The time has come that more people are incorporating social media into their daily lives. Whether it’s a quick “tweet” here or there, or uploading your vacation photos on Facebook, social media networks are rapidly expanding with new users. As you may have noticed, Ross Insurance has also decided to jump on the social media train and see where broadening our social horizons can take us :). However, there are certain scenarios that all social media users should be aware of before they release too much information over the internet. For example, if you were to post that they were looking forward to going on vacation this weekend at Hampton Beach, NH and one of your Facebook friends commented “Have Fun”, all of their Facebook friends would then see that you were going away on vacation.You can control which friends that you have, but you cannot control the extended friends of your current Facebook friends, which is where trouble can start to boil. This means that any one who saw your Facebook status about going away for the weekend, can assume that your home will be unattended, and through the use of search engines they could use your Facebook display name to find your home address. You can easily change your privacy settings to that when you make a post you can control who gets a chance to see it. This way you can limit it to friends only, you can choose “all with the exception of”, or keep it private just for yourself to view.
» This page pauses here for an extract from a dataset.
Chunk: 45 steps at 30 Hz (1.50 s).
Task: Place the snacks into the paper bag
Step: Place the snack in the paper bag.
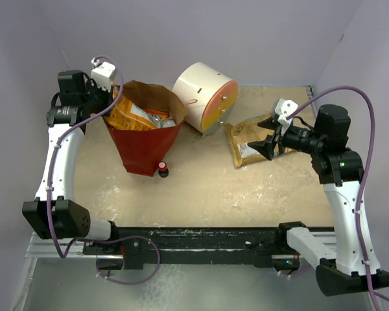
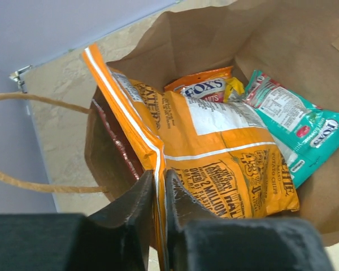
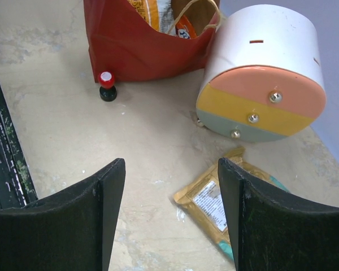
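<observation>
Nearest on the right: right gripper [image 3: 172, 217], spread wide and holding nothing, poised above the surface [image 3: 62, 147]. Directly below it, between the fingers, tan-brown packet [image 3: 213, 204] lying flat, white label up, a sliver of teal showing at its edge; touched by neither finger.

Toward the middle, small dark bottle [image 1: 163, 170] with a red cap, upright, just in front of the paper bag [image 1: 142, 146]. Stands upright itself, mouth open, red outside and brown inside, twine handle [image 2: 22, 99] looping off the left rim.

At that left rim, left gripper [image 2: 160, 226], closed down to a thin slit on the edge of the large orange packet [image 2: 214, 164]. Pinches it edge-on, with the rest of the packet slanting down into the bag. Deeper inside, teal packet [image 2: 296, 124] against the right wall, and a small orange-and-red packet [image 2: 206, 87] behind the orange one.

Just right of the bag, cream drum-shaped drawer unit [image 1: 204, 97] lying on its side, with peach, yellow and pale green fronts turned toward the near right.
</observation>
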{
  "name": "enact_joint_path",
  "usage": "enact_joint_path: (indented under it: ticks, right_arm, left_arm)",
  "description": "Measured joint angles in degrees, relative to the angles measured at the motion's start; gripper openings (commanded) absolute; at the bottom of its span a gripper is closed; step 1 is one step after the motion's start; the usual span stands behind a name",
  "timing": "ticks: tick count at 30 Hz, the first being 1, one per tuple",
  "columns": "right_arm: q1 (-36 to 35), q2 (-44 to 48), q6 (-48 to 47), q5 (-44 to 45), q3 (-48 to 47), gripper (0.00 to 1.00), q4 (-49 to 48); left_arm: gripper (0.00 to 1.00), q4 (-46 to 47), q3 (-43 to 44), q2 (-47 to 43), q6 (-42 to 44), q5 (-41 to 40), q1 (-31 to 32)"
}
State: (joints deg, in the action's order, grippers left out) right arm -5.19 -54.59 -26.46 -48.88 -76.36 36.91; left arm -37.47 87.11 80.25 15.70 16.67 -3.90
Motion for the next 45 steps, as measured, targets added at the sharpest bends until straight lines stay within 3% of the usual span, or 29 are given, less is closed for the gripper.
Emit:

What people are also starting to find out is that material that they are posting on social networks, are affecting their ability to get a job. For instance, say that your child in college has attended a few parties and their friends decide to tag your child in a couple of photos that they put online ( tagging is just a way of matching a face in the picture to a user of Facebook). Someone that your child may not know could comment something that may not be appropriate for all audiences. Your child later goes to apply for a new office job, and after the business receives your child’s application, they might search them out on Facebook or Myspace to see what type of conversations, pictures or videos they have that may represent what type of person that your child is. Depending on the privacy setting that your child has created, this potential business has access to content that could jeopardize your child’s future at this establishment. These types of things are happening more frequently and can be prevented with just a few tweaks in your privacy settings for any social media network. It is very important to monitor what you are posting or revealing yourself through social media because it is a representation of who you are and what you are doing. Talking about privacy settings with your family and friends is recommended for all social media networks. If you are unfamiliar with how to set privacy settings, check here for 10 privacy tips that all Facebook users should know. We think that social media is a great way to connect with anyone, but we do advise that you understand the risks involved with content you release.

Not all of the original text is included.